━━━━━ Material for the task ━━━━━

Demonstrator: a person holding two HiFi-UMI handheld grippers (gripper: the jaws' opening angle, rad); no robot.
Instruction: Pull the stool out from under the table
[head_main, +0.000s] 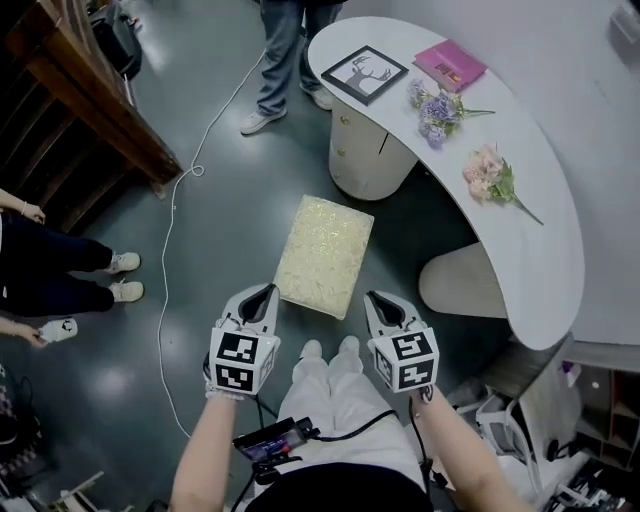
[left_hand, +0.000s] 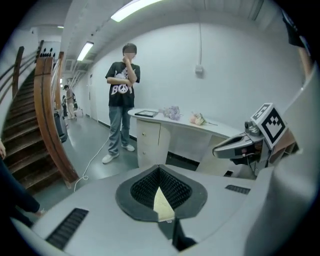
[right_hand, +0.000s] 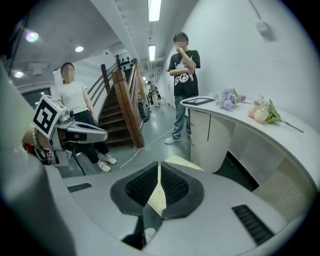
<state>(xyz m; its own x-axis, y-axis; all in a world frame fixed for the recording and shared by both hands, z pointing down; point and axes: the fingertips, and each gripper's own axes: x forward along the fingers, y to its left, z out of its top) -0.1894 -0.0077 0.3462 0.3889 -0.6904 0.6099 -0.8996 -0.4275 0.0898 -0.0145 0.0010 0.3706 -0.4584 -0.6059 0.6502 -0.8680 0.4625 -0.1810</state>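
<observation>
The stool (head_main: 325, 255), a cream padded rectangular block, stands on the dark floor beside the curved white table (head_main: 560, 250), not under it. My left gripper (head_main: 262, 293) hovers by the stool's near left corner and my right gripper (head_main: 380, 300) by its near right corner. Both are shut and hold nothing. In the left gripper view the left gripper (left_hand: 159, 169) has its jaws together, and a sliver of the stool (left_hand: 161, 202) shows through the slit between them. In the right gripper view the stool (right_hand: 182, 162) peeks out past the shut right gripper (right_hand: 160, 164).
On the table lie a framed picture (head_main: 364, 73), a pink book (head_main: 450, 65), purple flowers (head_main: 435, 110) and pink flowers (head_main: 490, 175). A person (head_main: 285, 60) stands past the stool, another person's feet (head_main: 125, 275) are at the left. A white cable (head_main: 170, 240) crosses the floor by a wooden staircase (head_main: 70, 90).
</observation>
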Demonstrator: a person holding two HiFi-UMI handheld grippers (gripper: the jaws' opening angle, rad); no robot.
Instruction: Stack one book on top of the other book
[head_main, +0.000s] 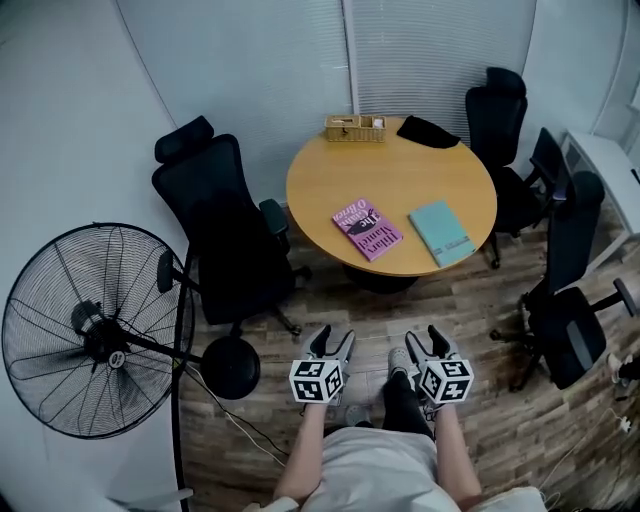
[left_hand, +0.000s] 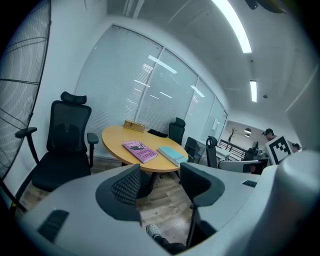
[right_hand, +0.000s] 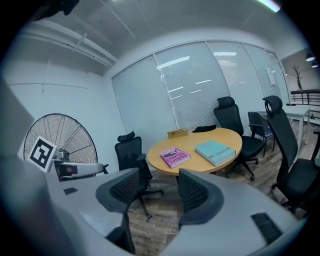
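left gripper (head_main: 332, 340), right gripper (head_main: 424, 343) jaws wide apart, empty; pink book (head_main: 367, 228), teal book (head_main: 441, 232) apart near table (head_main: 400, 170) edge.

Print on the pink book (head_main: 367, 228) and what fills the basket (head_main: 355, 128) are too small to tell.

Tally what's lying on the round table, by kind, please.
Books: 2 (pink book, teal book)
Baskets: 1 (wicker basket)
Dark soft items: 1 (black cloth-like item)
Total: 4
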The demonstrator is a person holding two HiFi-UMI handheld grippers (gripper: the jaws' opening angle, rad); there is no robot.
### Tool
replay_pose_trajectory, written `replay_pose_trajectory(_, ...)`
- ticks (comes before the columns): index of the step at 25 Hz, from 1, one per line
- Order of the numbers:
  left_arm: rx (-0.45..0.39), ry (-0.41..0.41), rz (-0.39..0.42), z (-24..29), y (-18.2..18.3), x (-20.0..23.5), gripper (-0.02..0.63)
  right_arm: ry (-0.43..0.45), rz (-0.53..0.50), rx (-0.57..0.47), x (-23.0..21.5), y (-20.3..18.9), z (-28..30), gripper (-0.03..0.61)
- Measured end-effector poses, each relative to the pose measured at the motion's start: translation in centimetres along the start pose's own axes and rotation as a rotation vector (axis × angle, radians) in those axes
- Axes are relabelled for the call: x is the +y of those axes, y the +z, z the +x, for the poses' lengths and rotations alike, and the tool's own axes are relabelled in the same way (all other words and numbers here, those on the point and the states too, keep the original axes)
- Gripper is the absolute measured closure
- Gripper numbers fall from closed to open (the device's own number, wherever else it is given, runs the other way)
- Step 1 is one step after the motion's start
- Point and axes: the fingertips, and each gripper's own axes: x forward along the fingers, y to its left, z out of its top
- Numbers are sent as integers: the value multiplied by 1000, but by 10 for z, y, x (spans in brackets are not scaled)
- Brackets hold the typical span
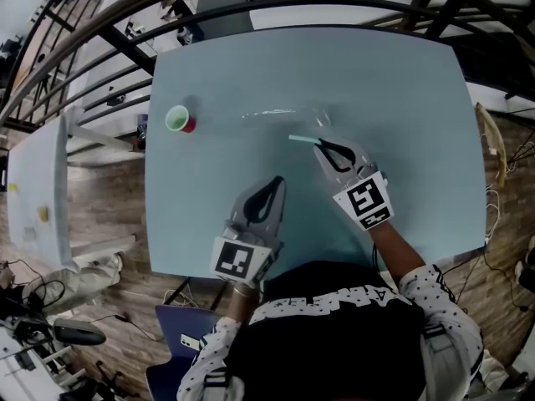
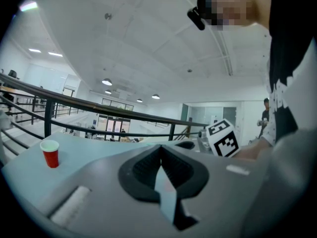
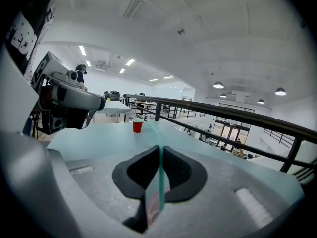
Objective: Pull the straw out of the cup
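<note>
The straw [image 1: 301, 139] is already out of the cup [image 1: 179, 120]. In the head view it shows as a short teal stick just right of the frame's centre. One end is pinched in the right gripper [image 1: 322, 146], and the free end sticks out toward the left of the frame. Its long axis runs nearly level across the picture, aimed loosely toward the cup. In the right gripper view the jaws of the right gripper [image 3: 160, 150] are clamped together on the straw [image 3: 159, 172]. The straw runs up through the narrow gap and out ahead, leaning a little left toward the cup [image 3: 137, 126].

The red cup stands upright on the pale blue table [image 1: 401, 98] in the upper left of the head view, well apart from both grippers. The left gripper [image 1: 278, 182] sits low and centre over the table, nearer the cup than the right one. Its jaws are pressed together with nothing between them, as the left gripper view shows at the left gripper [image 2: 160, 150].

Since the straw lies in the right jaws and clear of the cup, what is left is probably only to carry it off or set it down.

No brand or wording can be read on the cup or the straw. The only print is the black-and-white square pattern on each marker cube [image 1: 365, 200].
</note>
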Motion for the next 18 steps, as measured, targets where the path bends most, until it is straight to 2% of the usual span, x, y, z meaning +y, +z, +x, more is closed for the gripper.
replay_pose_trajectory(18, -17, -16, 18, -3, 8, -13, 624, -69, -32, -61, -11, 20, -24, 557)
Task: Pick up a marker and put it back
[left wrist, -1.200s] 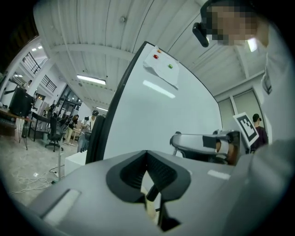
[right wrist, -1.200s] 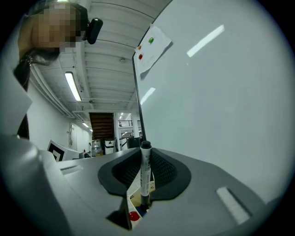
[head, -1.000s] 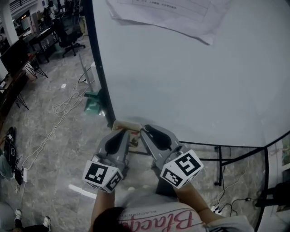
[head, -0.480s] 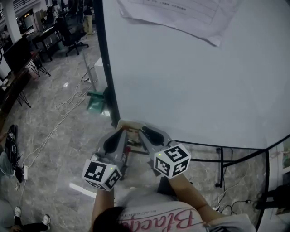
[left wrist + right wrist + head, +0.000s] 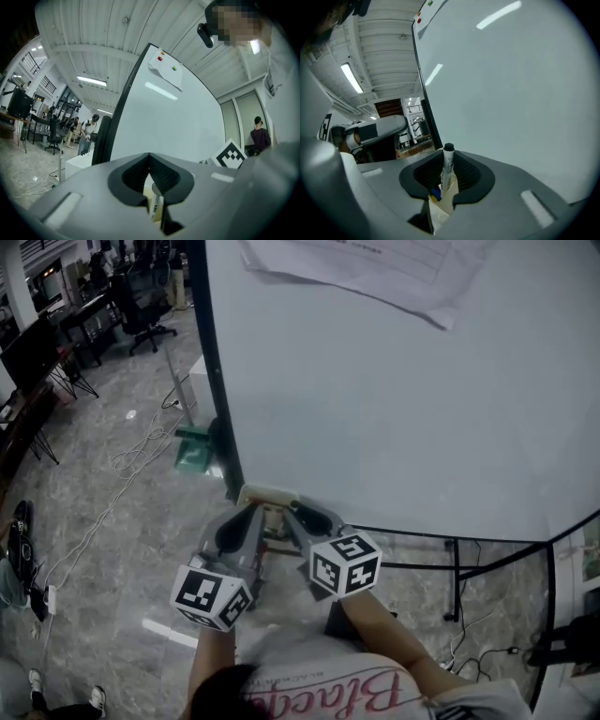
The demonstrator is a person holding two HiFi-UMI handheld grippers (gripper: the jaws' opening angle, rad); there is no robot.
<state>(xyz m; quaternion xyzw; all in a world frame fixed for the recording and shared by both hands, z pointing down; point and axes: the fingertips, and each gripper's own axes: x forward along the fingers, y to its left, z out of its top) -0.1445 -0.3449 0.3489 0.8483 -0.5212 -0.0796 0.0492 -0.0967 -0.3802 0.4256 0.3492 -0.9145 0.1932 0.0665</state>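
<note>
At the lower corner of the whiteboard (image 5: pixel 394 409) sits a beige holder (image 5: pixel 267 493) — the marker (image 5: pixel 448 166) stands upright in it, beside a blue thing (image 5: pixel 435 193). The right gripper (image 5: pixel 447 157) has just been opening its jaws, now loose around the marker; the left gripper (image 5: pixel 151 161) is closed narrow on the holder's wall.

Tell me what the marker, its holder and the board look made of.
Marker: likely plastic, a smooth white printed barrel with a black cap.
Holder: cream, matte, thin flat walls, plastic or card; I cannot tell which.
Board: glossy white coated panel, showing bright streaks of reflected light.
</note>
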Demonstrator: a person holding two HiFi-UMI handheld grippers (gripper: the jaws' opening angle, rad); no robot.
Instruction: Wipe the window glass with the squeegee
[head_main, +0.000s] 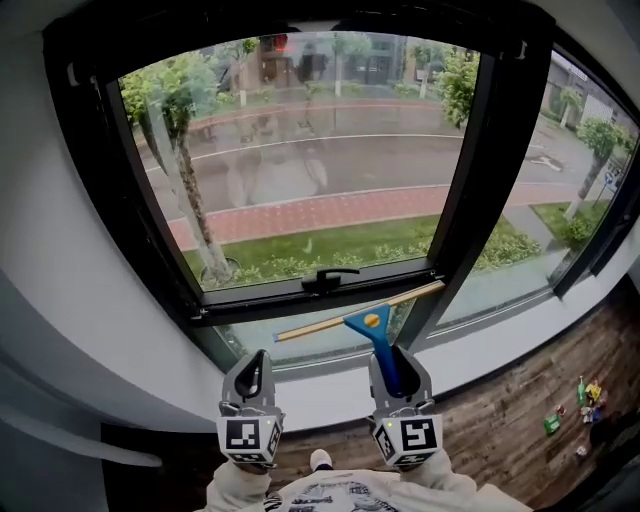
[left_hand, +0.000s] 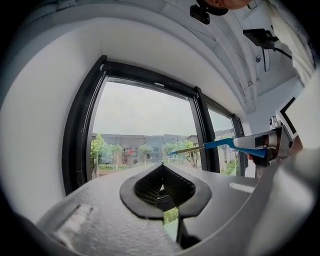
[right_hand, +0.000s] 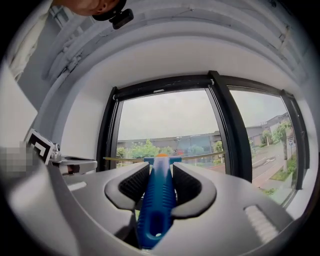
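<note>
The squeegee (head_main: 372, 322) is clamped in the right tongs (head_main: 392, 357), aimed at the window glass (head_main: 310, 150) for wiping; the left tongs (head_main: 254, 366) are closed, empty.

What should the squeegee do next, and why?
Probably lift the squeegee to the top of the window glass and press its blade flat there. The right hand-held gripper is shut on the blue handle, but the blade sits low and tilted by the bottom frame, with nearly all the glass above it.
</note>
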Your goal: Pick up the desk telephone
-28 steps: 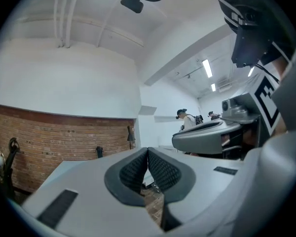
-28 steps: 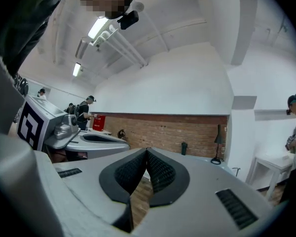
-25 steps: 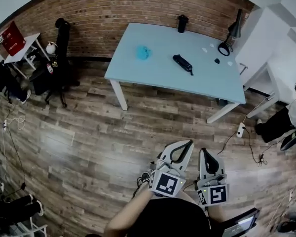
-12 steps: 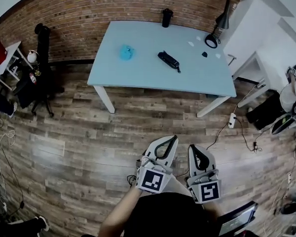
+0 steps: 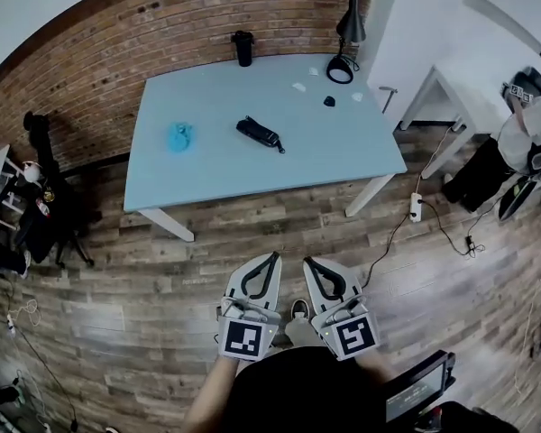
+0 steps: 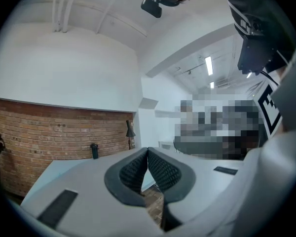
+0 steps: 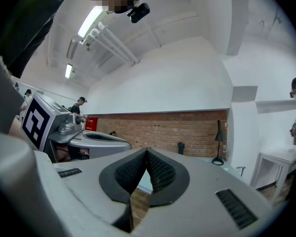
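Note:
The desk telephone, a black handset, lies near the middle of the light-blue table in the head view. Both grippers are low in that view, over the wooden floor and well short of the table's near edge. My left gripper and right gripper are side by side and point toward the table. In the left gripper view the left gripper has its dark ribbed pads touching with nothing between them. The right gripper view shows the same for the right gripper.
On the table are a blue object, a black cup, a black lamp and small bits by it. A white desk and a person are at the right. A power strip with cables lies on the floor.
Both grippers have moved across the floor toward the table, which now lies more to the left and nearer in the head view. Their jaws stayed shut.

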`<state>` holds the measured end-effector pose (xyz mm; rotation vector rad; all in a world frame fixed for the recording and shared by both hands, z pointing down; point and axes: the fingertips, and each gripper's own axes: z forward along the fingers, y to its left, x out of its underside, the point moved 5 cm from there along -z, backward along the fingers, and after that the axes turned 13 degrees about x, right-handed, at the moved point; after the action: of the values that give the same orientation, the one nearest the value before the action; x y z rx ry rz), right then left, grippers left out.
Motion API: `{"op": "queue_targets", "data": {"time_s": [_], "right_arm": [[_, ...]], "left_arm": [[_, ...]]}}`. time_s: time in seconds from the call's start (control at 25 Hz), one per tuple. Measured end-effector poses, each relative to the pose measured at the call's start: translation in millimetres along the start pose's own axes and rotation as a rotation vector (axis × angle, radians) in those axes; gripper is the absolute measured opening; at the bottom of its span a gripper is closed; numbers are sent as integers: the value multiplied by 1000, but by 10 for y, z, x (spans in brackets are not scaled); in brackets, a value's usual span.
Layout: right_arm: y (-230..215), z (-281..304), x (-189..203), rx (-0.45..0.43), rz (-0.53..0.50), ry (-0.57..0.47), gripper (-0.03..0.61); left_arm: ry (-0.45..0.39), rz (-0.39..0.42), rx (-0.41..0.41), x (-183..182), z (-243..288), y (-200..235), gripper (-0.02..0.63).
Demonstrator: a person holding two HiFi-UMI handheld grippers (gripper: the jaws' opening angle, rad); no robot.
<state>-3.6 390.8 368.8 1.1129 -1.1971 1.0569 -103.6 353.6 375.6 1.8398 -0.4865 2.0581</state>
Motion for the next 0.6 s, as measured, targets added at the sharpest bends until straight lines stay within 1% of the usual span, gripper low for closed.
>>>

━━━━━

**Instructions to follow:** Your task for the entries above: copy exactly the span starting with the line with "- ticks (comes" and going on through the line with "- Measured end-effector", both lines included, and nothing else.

**Answer:**
- ticks (comes before the columns): index of the step at 25 Hz, from 1, one per line
- Order of the numbers:
  left_arm: rx (-0.45..0.39), ry (-0.41..0.41), rz (-0.39..0.42), z (-24..29), y (-18.2..18.3), x (-20.0..23.5), gripper (-0.02..0.63)
  right_arm: ry (-0.43..0.45), rz (-0.53..0.50), rx (-0.57..0.47), x (-23.0..21.5), y (-20.3..18.9), z (-28..30), gripper (-0.03..0.61)
- Measured end-effector poses, each relative to the pose measured at the motion's start: translation in centimetres along the start pose's own axes and rotation as a rotation vector (axis × angle, radians) in those axes

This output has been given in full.